Rzecznik ministra koordynatora służb specjalnych nie ograniczył się do zdementowania informacji, ale napisał też wyjaśniający tekst na stronie resortu. Zaznaczył w nim, że:
Zidentyfikowane cele opisywanych działań korespondują z metodami walki informacyjnej Federacji Rosyjskiej przeciwko RP oraz NATO. Stanisław Żaryn
Wymienił cele przeprowadzenia takich działań: destabilizowanie relacji Polska-Litwa i wzmacnianie nieufności między Polską i Litwą oraz osłabianie wiarygodności NATO i wpływanie na politykę krajów NATO wobec wschodniej flanki Sojuszu.
Litwa pod dezinformacyjnym ostrzałem
To kolejny przykład zorganizowanej w tym roku akcji dezinformacyjnej, której celem pada Litwa, a szczególnie jej siły zbrojne.
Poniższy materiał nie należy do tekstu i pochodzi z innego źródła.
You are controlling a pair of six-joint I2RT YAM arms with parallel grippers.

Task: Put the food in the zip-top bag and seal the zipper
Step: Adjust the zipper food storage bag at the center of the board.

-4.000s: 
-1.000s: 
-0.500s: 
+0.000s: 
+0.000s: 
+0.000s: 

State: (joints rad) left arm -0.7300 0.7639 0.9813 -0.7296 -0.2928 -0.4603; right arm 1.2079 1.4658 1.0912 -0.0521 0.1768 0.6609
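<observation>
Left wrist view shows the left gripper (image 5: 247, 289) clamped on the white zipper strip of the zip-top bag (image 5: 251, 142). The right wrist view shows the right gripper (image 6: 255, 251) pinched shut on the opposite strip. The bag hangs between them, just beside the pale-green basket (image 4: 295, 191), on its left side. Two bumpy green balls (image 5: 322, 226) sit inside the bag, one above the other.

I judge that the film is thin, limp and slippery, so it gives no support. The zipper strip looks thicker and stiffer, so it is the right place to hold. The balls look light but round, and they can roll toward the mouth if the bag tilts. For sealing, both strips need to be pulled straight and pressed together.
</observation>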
W kwietniu opublikowano w sieci fałszywe pismo, w którym sekretarz generalny NATO Jens Stoltenberg miał rzekomo poinformować o wycofaniu sojuszniczych wojsk z terytorium Litwy. Wtedy również wysłano e-maila do mediów i instytucji publicznych.
W styczniu portal informacyjny Kauno Diena został zhakowany i przez około pół godziny wyświetlano na nim wiadomość o zakażonym amerykańskim oficerze stacjonującym na Litwie.
W marcu rosyjskojęzyczne portale opisywały problemy litewskich kierowców na polsko-niemieckiej granicy. W wyniku sprzecznych informacji przekazywanych pogranicznikom duża grupa Litwinów na kilkanaście godzin utknęła na przejściu granicznym w Świecku. Portal Rubaltic.ru pisał jednak, że na miejscu pojawił się specnaz (w rzeczywistości była to policja), a "według naocznych świadków na moście nad Odrą miały miejsce przepychanki, które zamieniły się w walki" (co nie było prawdą).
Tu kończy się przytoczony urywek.